Wednesday, October 11, 2017
Court of Appeal: Trustee Properly Ousted for Not Running Ranch Like Business
Affirms Trial Judge Who Said Son Couldn’t Run Nudist Facility Like His Parents Did Because He Had a Fiduciary Duty to His Brother, a Co-Beneficiary of the Trust, to Make a Profit
By a MetNews Staff Writer
The Fourth District Court of Appeal has upheld the expulsion of the trustee for the trust that owns a nudist ranch in San Bernardino County, declaring that the evidence shows he has been failing to run the enterprise as a business.
The opinion by Justice Douglas P. Miller of Div. Two, filed Friday and not certified for publication, affirms a decision by San Bernardino Superior Court Judge John P. Vander Feer in removing Robert C. Kilborn as successor trustee of the Ralph C. Kilborn Trust, and appointing a private trustee. Robert Kilborn and his brother, Ronald Kilborn, are beneficiaries of their late father’s 2003 trust.
The father died in 2004 and their mother died in 2008.
The primary asset of the trust is Olive Dell Ranch, Inc., which owns Olive Dell Ranch in Colton. The ranch is a nudist resort.
Ronald Kilborn sought the removal of his brother as trustee, complaining of having been evicted from the ranch, subjected to a restraining order precluding his entry onto the property, being given no information as to the management of the business, and receiving no share of the income from it.
Robert Kilborn—who runs the ranch along with his wife, Rebecca Kilborn—responded that there is no income, so his brother can’t expect to receive a share.
It is the fact of the lack of income that caused the appeals court to uphold the trial court’s action.
Vander Feer found the trustee to be in violation of Probate Code §16047(a), which provides:
“A trustee shall invest and manage trust assets as a prudent investor would, by considering the purposes, terms, distribution requirements, and other circumstances of the trust. In satisfying this standard, the trustee shall exercise reasonable care, skill, and caution.”
The judge said that running the business “like mom and dad did when they were living is fine if Robert had a one hundred percent interest, but he does not.” He added that “generating profits should be the ‘invisible hand’ that guides decisions, not what mom and dad used to do.”
There was no abuse of discretion in removing the trustee, Miller said.
He pointed to expert testimony that the resort’s restaurant was losing money and child support payments were being made with restaurant funds.
Horses Given Away
“Robert had given away horses that belonged to the Ranch and had no idea how much they were worth. Robert testified that in the nine years he was running the Ranch, there was little or no profit. Rebecca was the bookkeeper despite having no formal training and never graduating high school. She also testified the restaurant at the Ranch was not ‘trying to make a profit.’

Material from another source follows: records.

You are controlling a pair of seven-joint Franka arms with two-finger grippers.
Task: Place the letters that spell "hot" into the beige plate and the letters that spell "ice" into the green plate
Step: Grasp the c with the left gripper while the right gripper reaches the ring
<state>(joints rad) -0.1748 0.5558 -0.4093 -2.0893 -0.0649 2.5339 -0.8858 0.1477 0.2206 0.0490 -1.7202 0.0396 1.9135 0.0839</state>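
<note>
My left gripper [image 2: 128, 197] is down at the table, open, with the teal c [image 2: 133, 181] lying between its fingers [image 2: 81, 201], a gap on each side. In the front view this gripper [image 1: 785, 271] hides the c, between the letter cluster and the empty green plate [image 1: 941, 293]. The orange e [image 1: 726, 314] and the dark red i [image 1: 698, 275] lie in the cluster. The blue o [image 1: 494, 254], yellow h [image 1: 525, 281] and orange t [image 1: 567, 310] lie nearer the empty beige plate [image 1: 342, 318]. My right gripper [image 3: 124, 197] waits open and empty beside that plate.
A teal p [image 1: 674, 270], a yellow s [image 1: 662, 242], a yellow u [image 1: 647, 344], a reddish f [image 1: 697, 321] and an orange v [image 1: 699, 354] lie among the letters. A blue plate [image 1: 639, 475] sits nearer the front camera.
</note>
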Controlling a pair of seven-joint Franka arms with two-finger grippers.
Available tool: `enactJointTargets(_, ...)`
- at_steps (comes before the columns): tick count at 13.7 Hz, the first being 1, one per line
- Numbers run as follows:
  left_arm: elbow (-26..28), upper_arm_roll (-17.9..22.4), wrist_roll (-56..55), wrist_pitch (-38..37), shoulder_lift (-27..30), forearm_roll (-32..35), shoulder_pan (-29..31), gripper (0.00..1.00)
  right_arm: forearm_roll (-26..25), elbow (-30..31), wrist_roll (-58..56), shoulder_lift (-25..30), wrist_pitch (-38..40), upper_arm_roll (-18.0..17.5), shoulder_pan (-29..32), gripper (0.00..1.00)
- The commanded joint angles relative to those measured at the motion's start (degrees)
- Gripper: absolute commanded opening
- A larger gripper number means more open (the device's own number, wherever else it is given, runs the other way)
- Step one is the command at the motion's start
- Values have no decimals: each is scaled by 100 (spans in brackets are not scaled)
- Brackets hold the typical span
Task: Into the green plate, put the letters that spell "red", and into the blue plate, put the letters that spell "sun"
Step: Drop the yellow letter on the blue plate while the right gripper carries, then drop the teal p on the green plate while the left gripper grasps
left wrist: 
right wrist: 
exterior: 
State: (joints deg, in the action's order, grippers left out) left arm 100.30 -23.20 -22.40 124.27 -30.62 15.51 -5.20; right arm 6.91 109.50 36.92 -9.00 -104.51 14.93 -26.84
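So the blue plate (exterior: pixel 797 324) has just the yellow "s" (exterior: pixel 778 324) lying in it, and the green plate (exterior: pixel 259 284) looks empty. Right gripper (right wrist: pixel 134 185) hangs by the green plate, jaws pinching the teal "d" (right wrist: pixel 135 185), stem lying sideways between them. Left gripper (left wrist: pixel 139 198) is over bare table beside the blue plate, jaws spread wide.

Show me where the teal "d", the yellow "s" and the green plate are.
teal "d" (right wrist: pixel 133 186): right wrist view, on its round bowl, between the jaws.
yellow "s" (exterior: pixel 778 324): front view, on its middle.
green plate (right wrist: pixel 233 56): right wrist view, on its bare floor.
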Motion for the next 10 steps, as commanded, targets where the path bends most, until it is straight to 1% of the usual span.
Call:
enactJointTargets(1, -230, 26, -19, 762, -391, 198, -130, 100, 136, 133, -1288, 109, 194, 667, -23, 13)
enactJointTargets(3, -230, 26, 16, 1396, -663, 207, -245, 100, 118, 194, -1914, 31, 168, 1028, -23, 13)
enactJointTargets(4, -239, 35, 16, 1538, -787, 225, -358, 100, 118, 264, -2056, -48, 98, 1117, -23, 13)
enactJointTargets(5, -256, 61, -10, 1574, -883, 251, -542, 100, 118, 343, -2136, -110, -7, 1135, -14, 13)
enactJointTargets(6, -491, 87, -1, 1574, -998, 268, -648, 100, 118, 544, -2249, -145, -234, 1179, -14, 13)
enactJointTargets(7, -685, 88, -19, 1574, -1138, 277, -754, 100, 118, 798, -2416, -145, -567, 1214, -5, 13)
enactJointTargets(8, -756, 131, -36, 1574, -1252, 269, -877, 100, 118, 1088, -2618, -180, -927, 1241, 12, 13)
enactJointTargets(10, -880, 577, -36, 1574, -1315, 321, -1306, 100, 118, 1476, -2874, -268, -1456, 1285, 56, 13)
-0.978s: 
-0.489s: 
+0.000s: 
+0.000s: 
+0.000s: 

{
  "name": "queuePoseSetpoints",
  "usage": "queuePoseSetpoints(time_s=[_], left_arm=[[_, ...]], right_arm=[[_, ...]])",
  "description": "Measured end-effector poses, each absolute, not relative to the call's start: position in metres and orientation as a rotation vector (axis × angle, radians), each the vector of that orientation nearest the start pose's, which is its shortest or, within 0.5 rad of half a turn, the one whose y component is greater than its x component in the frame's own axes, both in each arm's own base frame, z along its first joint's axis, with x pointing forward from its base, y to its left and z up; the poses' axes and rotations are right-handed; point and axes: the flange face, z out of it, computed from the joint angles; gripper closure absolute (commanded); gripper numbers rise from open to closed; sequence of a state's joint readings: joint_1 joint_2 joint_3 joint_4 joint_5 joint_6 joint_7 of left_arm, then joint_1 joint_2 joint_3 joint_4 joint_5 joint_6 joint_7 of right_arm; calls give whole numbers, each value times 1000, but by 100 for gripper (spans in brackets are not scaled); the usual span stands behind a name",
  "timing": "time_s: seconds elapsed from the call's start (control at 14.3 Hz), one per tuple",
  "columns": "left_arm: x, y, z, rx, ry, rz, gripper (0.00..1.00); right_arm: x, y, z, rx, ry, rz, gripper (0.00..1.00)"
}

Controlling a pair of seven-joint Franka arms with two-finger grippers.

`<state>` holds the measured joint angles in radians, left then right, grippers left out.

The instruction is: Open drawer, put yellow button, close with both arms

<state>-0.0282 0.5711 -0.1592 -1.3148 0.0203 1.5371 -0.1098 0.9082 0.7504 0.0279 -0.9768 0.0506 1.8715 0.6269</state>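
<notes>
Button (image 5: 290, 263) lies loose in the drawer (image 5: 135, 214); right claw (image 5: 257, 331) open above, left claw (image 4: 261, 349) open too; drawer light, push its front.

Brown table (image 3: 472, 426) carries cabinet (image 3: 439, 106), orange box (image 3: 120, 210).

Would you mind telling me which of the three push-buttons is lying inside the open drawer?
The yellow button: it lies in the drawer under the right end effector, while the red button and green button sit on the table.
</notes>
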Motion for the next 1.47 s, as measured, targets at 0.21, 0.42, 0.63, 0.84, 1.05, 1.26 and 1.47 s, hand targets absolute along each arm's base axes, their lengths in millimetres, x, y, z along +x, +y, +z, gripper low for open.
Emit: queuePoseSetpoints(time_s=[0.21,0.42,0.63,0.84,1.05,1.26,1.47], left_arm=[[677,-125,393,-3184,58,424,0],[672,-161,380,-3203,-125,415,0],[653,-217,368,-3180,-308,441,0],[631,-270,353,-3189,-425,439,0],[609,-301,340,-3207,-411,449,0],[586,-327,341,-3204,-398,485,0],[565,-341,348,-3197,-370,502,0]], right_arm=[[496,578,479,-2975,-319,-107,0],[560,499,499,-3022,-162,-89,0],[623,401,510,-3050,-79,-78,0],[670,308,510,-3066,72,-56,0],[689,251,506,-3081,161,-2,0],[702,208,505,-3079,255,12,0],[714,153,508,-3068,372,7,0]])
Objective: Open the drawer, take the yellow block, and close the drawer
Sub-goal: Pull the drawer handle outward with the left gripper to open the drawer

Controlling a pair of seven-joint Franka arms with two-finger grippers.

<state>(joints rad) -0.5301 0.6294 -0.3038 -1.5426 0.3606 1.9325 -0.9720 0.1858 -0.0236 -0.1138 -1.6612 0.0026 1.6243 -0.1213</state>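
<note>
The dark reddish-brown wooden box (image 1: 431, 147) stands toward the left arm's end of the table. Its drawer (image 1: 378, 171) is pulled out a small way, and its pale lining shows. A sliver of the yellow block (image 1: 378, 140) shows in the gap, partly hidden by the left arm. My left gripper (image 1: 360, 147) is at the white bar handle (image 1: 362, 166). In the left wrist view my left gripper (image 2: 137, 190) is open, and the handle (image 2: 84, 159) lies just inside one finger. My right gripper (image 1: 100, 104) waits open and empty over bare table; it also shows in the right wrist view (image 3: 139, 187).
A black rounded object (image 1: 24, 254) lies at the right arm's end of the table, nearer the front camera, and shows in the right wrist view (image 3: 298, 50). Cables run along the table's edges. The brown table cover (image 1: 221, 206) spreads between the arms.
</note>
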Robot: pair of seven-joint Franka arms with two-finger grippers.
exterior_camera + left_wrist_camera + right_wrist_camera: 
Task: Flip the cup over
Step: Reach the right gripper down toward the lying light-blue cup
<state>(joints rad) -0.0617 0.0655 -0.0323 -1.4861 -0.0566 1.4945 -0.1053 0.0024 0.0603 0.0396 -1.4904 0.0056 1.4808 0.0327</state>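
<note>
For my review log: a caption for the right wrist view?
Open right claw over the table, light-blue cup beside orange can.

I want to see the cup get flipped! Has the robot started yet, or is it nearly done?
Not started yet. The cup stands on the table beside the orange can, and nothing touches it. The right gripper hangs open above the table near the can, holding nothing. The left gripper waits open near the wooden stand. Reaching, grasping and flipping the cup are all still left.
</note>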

“Based on the foregoing, the evidence established that the Ranch was not run like a business and was not intended to make a profit. Robert and Rebecca did not use due care in operating the Ranch as they did not seek to run the restaurant for a profit and did not attempt to sell assets at the Ranch for profit. Robert and Rebecca did not operate the Ranch like a prudent investor.”
Powers Not Restricted
Robert Kilborn asserted that the trial court was foreclosed from relying on §16047 because it was not invoked in his brother’s petition. Miller responded:
“Here, the trial court had the authority to consider how Robert breached the trust. We have found no authority, and defendant has failed to provide any, that the court was limited to allegations in Ronald’s Petition. Moreover, how Rebecca and Robert ran the Ranch was clearly before the court and evidence was presented to address the issue.”
The case is Estate of Kilborn, E062925.
Alexandra S. Ward of San Bernardino’s Ward & Ward, along with Brian J. Simpson of Redlands, represented Robert Kilborn. Jack B. Osborn and John W. Short of the Redlands form of Brown White & Osborn acted for Ronald Kilborn.